(Directions) Check each line of the listing below for the string "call", and copy the ones that have it.
- - - -
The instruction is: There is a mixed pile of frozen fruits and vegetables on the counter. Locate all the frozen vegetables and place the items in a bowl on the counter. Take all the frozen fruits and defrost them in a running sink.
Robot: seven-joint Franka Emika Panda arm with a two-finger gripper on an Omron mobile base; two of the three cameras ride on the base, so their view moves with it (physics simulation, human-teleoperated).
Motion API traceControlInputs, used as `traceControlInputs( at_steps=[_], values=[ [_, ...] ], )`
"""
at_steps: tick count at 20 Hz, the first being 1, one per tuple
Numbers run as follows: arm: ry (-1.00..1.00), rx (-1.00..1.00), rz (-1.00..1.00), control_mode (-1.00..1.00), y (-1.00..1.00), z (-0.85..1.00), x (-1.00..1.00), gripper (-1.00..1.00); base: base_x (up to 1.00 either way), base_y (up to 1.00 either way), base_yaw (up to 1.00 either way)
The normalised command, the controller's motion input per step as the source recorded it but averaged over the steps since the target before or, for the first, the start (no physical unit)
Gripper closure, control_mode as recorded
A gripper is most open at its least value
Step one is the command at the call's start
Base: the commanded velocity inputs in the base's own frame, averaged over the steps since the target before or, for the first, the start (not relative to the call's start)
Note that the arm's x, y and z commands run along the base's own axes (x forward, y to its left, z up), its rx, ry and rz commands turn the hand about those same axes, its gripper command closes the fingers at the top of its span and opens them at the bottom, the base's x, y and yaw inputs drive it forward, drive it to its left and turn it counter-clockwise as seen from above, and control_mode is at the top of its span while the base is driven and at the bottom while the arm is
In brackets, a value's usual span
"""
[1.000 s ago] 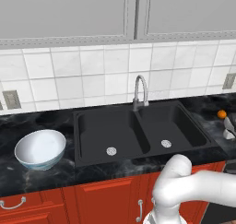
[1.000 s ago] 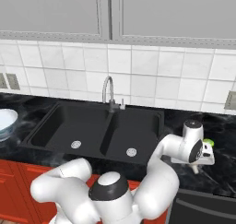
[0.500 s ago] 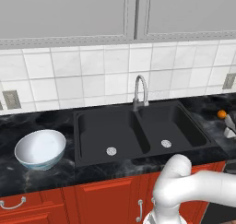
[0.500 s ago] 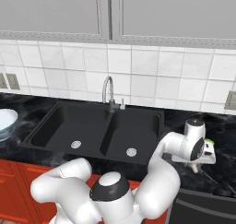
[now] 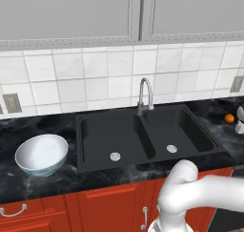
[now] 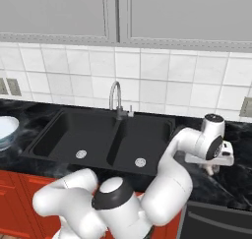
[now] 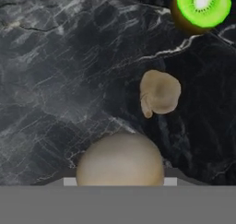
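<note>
We see no readable text, label, brand, number or sign anywhere: the cabinet doors, wall tiles, sink and bench surface all show plain, unmarked faces from every camera we have on them.

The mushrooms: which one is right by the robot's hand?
The bigger-looking mushroom, whose round tan cap sits at the bottom edge of the hand view. The other mushroom lies farther off on the counter, toward the green fruit.
</note>
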Motion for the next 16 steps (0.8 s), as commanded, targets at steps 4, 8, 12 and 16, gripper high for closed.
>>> traceControlInputs(
  at_steps=[4,8,12,16],
  values=[
    [0.06,0.0,0.0,-1.0,0.16,0.47,0.0,1.0,0.0,0.0,0.0],
    [0.04,0.0,-0.02,-1.0,0.37,0.49,0.0,1.0,0.0,0.0,0.0],
    [0.0,0.02,-0.04,-1.0,0.48,0.45,0.0,1.0,0.0,0.0,0.0],
    [0.0,0.05,-0.08,-1.0,0.4,0.42,-0.01,1.0,0.0,0.0,0.0]
  ],
)
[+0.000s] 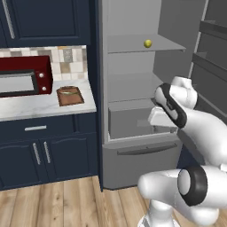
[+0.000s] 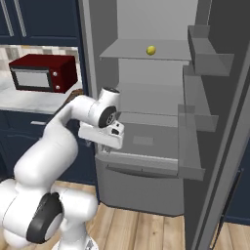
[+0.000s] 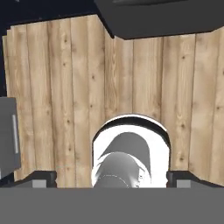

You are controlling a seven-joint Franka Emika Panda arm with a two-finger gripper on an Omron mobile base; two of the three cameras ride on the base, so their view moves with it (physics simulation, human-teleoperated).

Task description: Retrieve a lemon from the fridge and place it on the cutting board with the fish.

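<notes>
White and dark-jointed, the arm stands on the wooden floor just before the open fridge [image 1: 133, 119], elbow bent, with its hand [image 2: 101, 135] low at about the height of the grey drawer [image 1: 131, 119]. The hand is turned downward, looking at the floor planks, and its two fingers stand spread wide with nothing between them.

Everything turns on height: the lemon [image 1: 147, 43] sits well above the hand and deeper in, alone on the upper shelf [image 2: 141, 51], toward that shelf's right half as seen from the left camera. Being round, it offers no long axis to line up with. I'd judge the hand must rise, tip forward to face into the fridge, and reach in over the shelf edge.

Farther left, across the blue cabinet side, the cutting board [image 1: 70, 96] lies on the marble bench [image 1: 40, 106] with the fish [image 1: 67, 92] on it, beside the dark red microwave [image 1: 22, 76].
</notes>
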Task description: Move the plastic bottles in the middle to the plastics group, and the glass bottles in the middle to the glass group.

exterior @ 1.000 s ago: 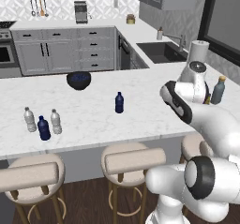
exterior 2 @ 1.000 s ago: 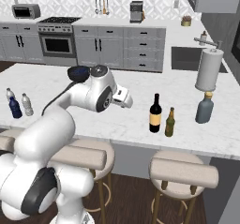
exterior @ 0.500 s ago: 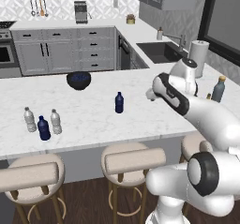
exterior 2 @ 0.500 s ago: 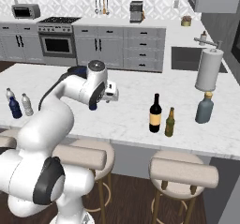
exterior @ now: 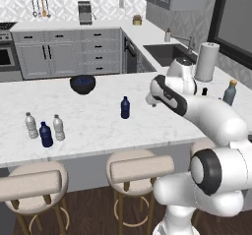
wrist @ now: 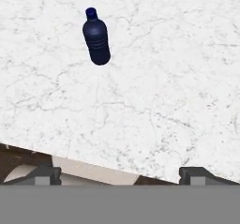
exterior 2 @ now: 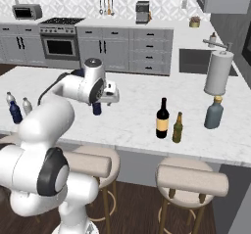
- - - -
(Expected answer)
Step one is the command at the call's start
Base: the commanded velocity inputs in the base's own frame, averaged over the steps since the target before or, for the first, the start (not relative to the call's start)

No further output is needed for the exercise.